NYC Transit President and alleged subway savior Andy Byford was on 60 Minutes last night, enlightening the rest of America about the sorry state of mass transit in the greatest city in the world, and how he intends to fix it. And this morning, the MTA reminded everyone that Byford's not going to save us overnight. Maybe not ever.

At 7:11 a.m., the MTA announced that "a network communication issue" was causing delays on the 1, 2, 3, 4, 5 and 6 trains.

An hour later, at the height of the morning rush, the MTA announced that "an unauthorized person on the tracks" was responsible for further delays on the 1, 2, and 3 between Chambers Street and 72nd Street.
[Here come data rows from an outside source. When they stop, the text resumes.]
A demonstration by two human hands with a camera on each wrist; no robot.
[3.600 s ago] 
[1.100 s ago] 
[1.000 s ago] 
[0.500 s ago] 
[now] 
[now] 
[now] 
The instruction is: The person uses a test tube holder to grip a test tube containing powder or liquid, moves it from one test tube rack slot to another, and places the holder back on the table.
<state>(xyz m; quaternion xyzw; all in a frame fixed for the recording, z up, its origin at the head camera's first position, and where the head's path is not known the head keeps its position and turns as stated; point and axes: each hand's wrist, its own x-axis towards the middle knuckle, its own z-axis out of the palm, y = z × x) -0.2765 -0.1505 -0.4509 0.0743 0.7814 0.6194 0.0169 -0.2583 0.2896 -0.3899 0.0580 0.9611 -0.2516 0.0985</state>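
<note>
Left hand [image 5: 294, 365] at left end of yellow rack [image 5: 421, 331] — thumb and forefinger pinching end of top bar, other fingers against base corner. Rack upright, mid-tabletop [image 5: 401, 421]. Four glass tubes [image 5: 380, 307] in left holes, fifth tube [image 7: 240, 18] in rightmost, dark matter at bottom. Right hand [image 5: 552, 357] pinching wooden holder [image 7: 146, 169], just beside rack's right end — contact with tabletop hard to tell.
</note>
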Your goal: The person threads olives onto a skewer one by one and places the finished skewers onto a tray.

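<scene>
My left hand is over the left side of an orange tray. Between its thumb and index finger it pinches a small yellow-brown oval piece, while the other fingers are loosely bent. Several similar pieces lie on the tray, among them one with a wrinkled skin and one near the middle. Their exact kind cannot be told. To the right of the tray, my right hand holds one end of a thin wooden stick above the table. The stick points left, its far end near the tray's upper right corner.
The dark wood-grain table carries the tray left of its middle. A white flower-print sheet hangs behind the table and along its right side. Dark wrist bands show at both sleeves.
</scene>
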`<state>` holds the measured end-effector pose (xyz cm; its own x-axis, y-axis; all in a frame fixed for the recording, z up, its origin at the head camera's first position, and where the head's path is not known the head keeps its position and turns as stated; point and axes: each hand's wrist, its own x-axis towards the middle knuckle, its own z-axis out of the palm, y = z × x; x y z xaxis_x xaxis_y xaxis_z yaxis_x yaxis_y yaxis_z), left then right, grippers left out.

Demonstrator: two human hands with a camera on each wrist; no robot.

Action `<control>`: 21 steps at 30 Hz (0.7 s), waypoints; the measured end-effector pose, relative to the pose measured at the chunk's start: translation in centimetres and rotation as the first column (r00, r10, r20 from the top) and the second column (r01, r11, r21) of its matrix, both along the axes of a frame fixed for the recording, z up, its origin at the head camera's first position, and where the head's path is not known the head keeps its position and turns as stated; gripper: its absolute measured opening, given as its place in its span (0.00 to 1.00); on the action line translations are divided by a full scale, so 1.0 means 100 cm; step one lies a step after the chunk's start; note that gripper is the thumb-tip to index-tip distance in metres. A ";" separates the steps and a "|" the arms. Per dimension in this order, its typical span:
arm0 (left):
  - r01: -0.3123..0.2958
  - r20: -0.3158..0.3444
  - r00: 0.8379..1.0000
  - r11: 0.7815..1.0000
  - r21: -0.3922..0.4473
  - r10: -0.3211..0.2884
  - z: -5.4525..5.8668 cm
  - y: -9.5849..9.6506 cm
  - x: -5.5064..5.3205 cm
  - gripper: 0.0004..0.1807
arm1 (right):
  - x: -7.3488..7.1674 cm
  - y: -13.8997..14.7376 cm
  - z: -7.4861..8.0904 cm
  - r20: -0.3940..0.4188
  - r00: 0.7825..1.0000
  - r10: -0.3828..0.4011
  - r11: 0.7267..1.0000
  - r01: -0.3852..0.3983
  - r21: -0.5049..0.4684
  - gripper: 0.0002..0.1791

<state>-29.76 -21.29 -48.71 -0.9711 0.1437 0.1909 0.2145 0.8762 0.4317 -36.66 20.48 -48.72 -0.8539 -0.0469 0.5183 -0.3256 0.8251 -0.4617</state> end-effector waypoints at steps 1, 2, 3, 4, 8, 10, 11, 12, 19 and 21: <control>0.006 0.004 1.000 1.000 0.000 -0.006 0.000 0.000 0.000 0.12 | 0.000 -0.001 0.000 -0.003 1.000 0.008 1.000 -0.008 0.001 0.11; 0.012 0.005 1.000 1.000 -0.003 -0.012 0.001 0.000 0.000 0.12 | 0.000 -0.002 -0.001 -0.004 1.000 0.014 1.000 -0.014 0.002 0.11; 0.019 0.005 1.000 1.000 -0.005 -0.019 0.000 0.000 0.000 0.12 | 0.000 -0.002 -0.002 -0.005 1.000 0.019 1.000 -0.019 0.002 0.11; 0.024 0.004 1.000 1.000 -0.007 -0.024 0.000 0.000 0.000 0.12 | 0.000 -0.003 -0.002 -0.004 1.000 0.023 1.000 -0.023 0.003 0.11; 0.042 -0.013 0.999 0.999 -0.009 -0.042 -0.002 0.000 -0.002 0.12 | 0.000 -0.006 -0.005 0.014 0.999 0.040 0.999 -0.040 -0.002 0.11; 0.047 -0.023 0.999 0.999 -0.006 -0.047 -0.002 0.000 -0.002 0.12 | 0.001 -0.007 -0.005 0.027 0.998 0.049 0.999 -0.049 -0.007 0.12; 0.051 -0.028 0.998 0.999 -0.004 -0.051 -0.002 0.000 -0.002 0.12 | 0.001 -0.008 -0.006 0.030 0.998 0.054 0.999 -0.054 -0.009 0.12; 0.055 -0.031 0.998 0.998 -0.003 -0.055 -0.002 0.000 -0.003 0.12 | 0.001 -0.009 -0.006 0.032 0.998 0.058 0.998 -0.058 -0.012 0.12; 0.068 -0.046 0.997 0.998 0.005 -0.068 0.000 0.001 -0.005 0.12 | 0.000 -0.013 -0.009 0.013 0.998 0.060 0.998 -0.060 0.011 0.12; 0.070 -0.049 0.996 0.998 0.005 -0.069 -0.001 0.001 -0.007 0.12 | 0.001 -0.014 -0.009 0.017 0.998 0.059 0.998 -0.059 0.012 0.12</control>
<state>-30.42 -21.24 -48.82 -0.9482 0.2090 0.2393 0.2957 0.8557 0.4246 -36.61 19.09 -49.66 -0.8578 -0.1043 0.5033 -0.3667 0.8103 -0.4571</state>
There were also problems on the L line during the 8 o'clock hour because a train's emergency brakes were activated at Myrtle-Wyckoff. Oh, and southbound B, D, N, and Q trains were delayed because of a train with mechanical problems at DeKalb Ave. Oh, and the G was screwed up because of a person in need of medical assistance at Classon Avenue.

In short, no one was spared. (Well, actually I was gifted with an incredibly rare fast and flawless commute on the F/C this morning. Even got a seat! #blessed #sorrynotsorry)

Compounding all this frustration is the cool weather, which requires extra layers above ground that become very much unnecessary when you're packed inside a hot, crowded subway car, just standing there pouring sweat on a Monday morning in October, feeling like an overcooked soggy protein nugget lodged somewhere deep in the MTA's lower intestines. Don't look at Instagram—Lauren and Jackie are still in fucking Tulum. Who has that many vacation days? Haha sob, now there's some problem with the D and the N, and a busted door on the F. You have permission to go back to bed.

If you found this commute frustrating, tell your state representatives and Governor Cuomo to stop robbing the MTA of badly needed funding and figure out a way to come up with more cash for a 21st Century transit system.